[YOUR ASSIGNMENT]
Please give, word for word, the line containing "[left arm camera" and every line that comes after it in the data below.

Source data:
"""

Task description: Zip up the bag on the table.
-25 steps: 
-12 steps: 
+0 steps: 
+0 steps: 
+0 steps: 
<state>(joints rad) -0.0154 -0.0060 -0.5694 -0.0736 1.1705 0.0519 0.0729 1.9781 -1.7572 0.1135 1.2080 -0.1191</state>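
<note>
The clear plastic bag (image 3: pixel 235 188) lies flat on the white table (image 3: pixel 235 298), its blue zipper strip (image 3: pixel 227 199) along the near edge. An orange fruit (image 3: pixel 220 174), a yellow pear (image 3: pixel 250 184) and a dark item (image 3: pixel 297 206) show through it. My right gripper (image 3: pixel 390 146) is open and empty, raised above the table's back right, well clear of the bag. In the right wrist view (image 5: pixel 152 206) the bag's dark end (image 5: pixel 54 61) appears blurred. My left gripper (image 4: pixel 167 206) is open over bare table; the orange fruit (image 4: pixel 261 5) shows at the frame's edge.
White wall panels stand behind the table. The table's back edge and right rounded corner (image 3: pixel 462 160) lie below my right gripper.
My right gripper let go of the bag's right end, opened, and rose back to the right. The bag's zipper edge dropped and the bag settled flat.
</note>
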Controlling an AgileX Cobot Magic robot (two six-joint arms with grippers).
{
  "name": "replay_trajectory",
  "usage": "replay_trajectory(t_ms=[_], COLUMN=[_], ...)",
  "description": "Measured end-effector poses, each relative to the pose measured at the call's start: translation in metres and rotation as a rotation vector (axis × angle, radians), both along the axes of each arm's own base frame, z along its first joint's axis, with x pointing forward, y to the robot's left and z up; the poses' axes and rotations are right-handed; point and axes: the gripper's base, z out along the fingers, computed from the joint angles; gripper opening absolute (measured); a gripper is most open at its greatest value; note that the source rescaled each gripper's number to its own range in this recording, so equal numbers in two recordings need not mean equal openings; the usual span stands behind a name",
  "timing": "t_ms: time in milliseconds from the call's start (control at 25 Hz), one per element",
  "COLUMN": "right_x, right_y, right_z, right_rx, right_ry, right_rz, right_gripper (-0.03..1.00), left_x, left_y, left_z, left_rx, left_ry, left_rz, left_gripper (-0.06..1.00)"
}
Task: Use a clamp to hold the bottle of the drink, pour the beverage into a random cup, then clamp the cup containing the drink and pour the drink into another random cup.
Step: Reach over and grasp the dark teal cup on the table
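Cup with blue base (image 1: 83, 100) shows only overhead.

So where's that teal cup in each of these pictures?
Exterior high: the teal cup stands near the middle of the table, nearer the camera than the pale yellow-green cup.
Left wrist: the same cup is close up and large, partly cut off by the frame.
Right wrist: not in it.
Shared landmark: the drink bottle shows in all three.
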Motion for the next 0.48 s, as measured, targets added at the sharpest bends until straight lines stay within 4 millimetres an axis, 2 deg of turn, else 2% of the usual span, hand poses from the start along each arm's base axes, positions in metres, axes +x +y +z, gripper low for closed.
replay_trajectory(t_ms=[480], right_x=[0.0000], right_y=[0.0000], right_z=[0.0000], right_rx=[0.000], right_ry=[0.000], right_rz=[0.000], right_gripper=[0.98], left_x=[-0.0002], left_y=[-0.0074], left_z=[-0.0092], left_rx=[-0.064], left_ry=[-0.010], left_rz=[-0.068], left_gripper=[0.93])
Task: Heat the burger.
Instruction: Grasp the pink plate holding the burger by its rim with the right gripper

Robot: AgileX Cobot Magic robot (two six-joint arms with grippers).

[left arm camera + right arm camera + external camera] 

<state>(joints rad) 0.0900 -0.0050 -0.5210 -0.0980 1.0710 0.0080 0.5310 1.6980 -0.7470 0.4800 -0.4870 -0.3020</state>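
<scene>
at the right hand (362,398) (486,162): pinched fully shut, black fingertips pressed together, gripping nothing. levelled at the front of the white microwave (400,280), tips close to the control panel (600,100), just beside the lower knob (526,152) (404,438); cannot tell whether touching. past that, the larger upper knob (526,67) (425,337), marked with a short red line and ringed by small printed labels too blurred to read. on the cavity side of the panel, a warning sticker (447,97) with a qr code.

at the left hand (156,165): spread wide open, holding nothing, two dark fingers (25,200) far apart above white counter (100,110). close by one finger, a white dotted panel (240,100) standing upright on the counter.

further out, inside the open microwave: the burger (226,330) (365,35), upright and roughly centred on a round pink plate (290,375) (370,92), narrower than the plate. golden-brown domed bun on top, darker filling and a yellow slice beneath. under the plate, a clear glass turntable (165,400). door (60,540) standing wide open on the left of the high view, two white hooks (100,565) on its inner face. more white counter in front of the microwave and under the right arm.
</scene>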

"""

[ANSWER]
[left arm camera + right arm camera + external camera] 

<state>(joints rad) 0.0900 -0.0050 -0.5210 -0.0980 1.0710 0.0080 0.5310 1.6980 -0.7470 0.4800 -0.4870 -0.3020</state>
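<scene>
at the right hand (362,398) (486,162): pinched fully shut, black fingertips pressed together, gripping nothing. levelled at the front of the white microwave (400,280), tips close to the control panel (600,100), just beside the lower knob (526,152) (404,438); cannot tell whether touching. past that, the larger upper knob (526,67) (425,337), marked with a short red line and ringed by small printed labels too blurred to read. on the cavity side of the panel, a warning sticker (447,97) with a qr code.

at the left hand (156,165): spread wide open, holding nothing, two dark fingers (25,200) far apart above white counter (100,110). close by one finger, a white dotted panel (240,100) standing upright on the counter.

further out, inside the open microwave: the burger (226,330) (365,35), upright and roughly centred on a round pink plate (290,375) (370,92), narrower than the plate. golden-brown domed bun on top, darker filling and a yellow slice beneath. under the plate, a clear glass turntable (165,400). door (60,540) standing wide open on the left of the high view, two white hooks (100,565) on its inner face. more white counter in front of the microwave and under the right arm.
</scene>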

That concludes the exercise.